Recuei e deixei-o levantar-se. Ele levantou-se com as pernas bambas. As suas mãos foram para cobrir a mancha molhada das suas calças cargo.

“O meu povo está escondido há muito tempo”, entoei com uma voz grave e antiga. “Já está na altura de o mundo saber sobre nós. Será você que lhes contará. Siga-me."

Girei nos calcanhares sem dizer mais nada. Ele correu atrás de mim como um cachorrinho ansioso, mas dava para perceber que ele estava a ter cuidado para não esmagar mais nenhum artefato.

Levei-o mais para dentro do túmulo, para o artefato que chamou a minha atenção pela primeira vez quando aqui cheguei. Era uma tábua de argila com inscrições gravadas que antecediam a escrita Maia. Já tinha começado a traduzir a tábua. Contava uma história diferente da que os Maias e os seus descendentes contaram.

De acordo com os escritos, essas duas culturas se encontraram. Os Maias aprenderam muito com essa cultura mais antiga e erudita. Eu sabia que se deixasse a tábua aqui, o governo hondurenho iria roubá-lo e enterrá-lo para que o seu segredo feio não fosse descoberto. Mas eu não podia deixar que eles fizessem isso. Esta tábua era mais importante do que a sua necessidade de turismo. Nela estavam as pistas da razão para o declínio dessa civilização. Provavelmente foi porque as pessoas se voltaram contra os seus deuses, o que era um motivo comum.

Gentilmente, tirei a tábua da sua posição.
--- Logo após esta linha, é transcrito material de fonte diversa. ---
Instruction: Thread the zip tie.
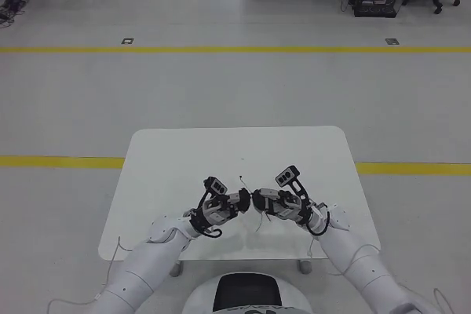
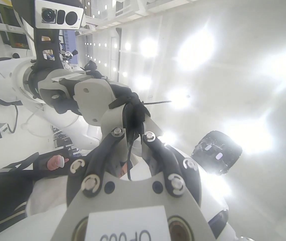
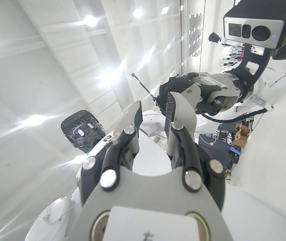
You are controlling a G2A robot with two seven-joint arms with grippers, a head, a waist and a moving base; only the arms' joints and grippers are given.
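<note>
zip tie (image 2: 158, 102) clamped in left jaws, right jaws parted just beside.

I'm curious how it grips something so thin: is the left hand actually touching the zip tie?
Touching. The left wrist view shows the zip tie pinched in the left hand, its tail poking out beyond.

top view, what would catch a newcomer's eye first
The two arms meet nearly tip to tip above the white table. A thin black zip tie sticks up from the left gripper, jaws shut on it; the right gripper sits beside it, jaws open.
</note>
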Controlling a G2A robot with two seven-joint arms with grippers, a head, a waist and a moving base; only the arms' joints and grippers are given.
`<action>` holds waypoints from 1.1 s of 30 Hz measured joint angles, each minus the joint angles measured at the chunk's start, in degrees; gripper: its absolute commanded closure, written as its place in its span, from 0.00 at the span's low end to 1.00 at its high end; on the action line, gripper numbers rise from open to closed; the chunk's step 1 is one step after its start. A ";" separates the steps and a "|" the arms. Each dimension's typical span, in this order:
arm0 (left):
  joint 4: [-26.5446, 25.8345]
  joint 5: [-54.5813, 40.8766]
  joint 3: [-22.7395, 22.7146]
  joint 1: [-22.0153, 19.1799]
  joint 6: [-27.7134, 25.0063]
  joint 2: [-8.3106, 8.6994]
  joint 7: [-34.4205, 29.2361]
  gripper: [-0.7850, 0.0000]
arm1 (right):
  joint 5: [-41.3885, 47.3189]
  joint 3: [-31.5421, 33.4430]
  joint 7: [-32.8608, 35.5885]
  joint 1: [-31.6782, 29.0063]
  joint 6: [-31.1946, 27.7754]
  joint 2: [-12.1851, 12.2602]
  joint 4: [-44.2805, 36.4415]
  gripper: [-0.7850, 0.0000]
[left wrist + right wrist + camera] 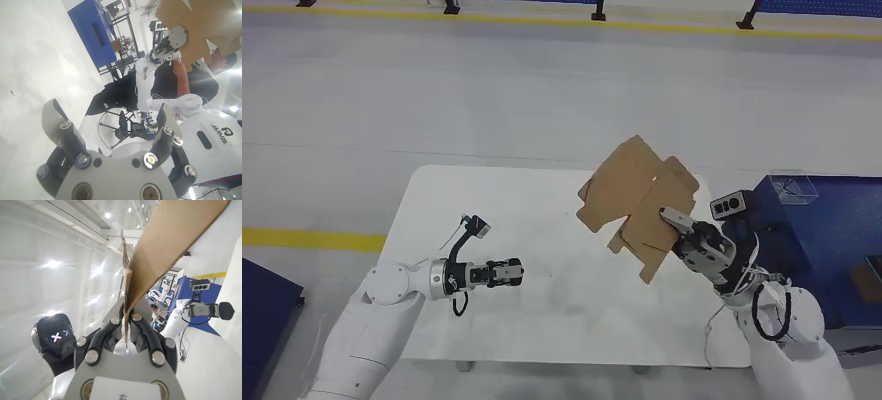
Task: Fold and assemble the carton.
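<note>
A flat, unfolded brown carton (637, 203) hangs tilted in the air over the right part of the white table (512, 200). My right gripper (675, 222) is shut on its lower edge; in the right wrist view the cardboard (151, 256) runs edge-on between the two fingers (113, 313). The carton (200, 24) also appears far off in the left wrist view, with the other arm under it. My left gripper (514, 270) is low over the table's left front, open, with nothing between its fingers (56, 111).
A blue cabinet (817, 250) stands just right of the table, with a small black camera unit (727, 206) beside it. A yellow floor line (312, 239) runs left of the table. A person sits behind the robot in the left wrist view.
</note>
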 measured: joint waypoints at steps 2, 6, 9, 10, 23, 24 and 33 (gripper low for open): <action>0.00 0.00 0.00 0.00 0.00 0.00 0.00 0.00 | 6.48 -0.91 0.23 0.31 0.27 -0.22 -0.63 1.00; 0.00 0.00 0.00 0.00 0.00 0.00 0.00 0.00 | 7.00 -0.86 0.22 0.30 0.27 -0.22 -0.60 1.00; 0.00 0.00 0.00 0.00 0.00 0.00 0.00 0.00 | 6.27 -0.86 0.21 0.29 0.26 -0.21 -0.60 1.00; 0.00 0.00 0.00 0.00 0.00 0.00 0.00 0.00 | 6.32 -0.86 0.21 0.29 0.26 -0.21 -0.60 1.00; -2.31 -8.07 -2.63 0.37 5.96 0.31 2.49 0.00 | -17.80 0.53 6.79 2.03 10.99 1.87 1.47 1.00; -2.24 -10.12 -2.36 0.11 7.36 0.20 1.56 0.00 | -20.24 -0.54 8.49 2.22 10.69 1.99 2.34 1.00; 1.66 -14.66 4.77 -6.08 15.53 -1.48 -4.03 0.00 | -33.37 -8.20 18.13 6.08 9.35 2.63 4.42 1.00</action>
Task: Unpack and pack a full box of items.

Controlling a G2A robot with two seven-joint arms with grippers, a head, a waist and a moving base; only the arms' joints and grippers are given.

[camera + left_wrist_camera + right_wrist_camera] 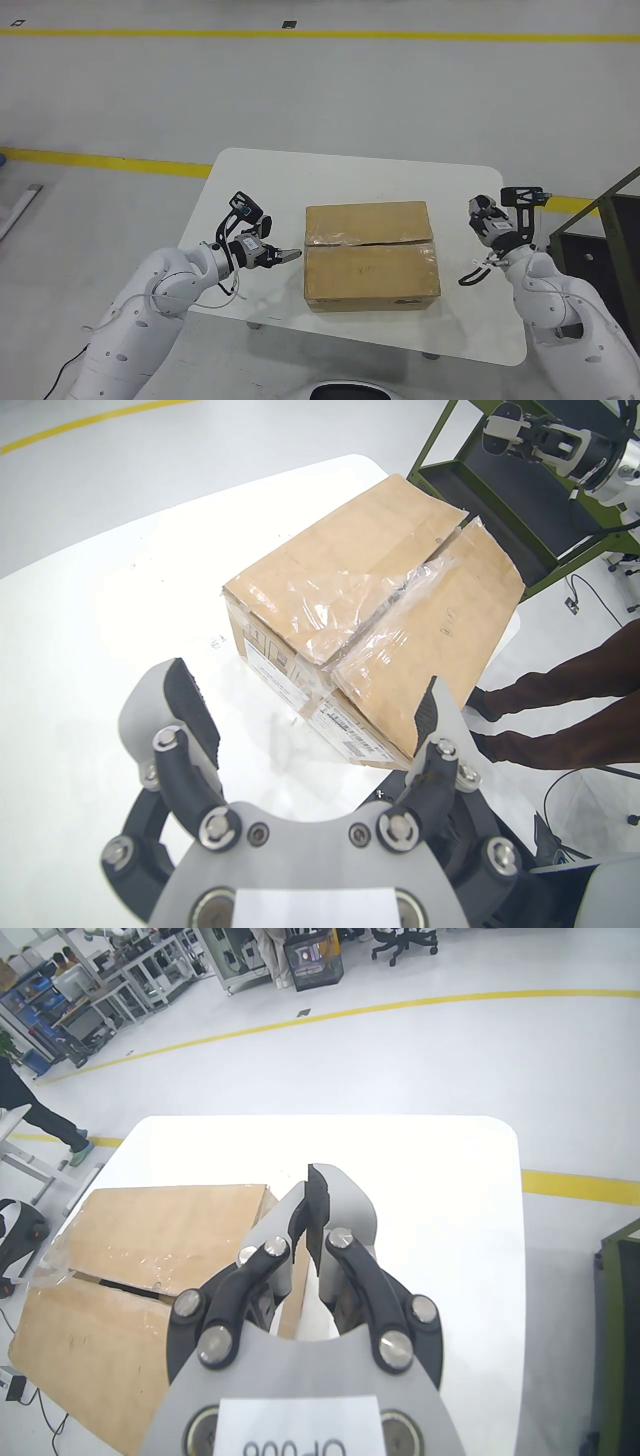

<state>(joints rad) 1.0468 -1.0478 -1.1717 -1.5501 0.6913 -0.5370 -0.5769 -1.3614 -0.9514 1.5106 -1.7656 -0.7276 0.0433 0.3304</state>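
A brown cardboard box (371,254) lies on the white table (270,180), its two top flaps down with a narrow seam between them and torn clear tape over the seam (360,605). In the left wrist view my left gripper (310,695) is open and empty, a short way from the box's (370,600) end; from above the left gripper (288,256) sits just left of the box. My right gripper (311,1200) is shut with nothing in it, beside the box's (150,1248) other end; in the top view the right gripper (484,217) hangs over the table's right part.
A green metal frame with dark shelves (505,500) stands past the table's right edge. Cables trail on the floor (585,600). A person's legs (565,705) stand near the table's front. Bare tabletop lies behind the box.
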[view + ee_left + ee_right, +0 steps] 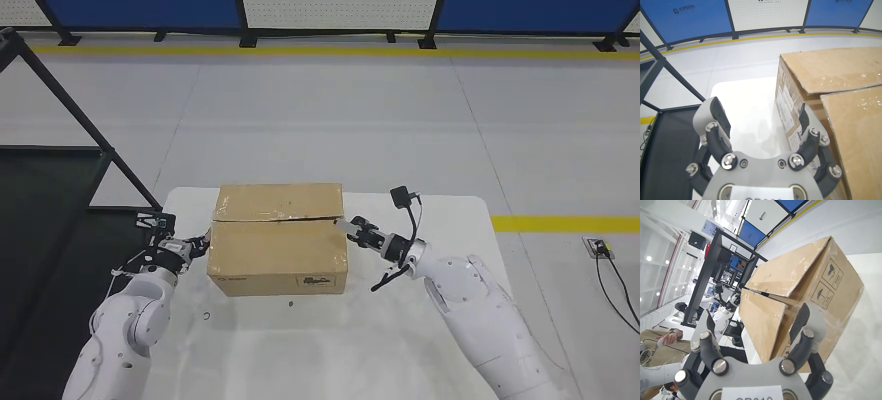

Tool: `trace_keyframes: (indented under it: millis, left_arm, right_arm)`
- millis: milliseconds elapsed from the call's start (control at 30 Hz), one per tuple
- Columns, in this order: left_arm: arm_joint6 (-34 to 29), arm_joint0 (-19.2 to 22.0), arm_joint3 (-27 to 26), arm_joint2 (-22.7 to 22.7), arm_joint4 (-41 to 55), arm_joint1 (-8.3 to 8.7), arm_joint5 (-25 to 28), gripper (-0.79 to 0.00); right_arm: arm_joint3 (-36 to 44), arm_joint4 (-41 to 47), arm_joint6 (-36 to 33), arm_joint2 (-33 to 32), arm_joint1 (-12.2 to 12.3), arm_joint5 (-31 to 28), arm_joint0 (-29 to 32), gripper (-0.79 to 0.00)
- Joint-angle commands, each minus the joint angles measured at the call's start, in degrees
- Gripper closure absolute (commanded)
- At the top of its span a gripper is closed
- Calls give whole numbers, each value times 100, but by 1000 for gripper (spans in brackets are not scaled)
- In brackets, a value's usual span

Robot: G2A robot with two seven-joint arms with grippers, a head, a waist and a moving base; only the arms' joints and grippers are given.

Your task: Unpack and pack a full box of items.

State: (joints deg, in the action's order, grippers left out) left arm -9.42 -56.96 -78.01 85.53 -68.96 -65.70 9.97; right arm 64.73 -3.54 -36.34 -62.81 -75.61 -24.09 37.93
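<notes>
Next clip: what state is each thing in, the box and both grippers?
box: flaps folded down, middle seam slightly gaping.
left gripper: jaws open, holding nothing, beside one end of the box.
right gripper: jaws open, holding nothing, at the box's other end.

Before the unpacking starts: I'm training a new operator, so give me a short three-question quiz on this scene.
1. True or false: the top flaps of the cardboard box stand wide open.
2. The left gripper is: A) shut on a flap; B) open beside one end of the box; C) inside the box.
3. Fill in: the right gripper is open at the box's other end, and the box stands on a white ____.
Key: 1 false, the flaps are folded down; 2 B; 3 table.
</notes>
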Motion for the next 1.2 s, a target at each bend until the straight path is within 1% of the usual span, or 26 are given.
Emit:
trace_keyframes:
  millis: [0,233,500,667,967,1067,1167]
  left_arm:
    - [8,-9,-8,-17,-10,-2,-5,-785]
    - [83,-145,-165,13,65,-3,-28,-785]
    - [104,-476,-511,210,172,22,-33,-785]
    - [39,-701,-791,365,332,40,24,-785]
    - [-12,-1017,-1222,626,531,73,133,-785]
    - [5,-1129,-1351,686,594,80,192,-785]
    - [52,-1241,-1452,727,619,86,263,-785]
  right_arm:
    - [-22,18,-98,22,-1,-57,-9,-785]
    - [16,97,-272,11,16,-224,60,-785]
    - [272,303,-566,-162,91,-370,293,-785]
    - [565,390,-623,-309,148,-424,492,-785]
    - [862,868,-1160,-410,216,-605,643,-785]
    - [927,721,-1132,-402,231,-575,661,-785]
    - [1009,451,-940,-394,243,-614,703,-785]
Depois de o embrulhar num pano protetor, entreguei-o ao meu estafeta com um cartão de visita.

“Leve a minha história para esta morada”, disse. "E agarre-a com cuidado."

O salteador pegou na tábua e aninhou-a nos braços. Enfiou o cartão de visita no bolso. Ainda que se tenha perguntado como uma deusa milenar possuía um cartão de visita com um endereço em Washington, D.C., não disse nada.

Olhando-o diretamente nos olhos, avisei: “Se você me trair, eu encontro-o”.

Dei um passo à frente e ele engoliu em seco quando dei uma palmadinha na sua bochecha.

“Tenha cuidado,” disse suavemente. "Da próxima vez que planear invadir um túmulo, o deus que você encontrar dentro pode não ser tão gentil."

Assentindo, ele disparou como um foguete. Enquanto eu o observava a sair correndo do túmulo, rezei para que ele fosse melhor a escapar do que a arrombar e a entrar.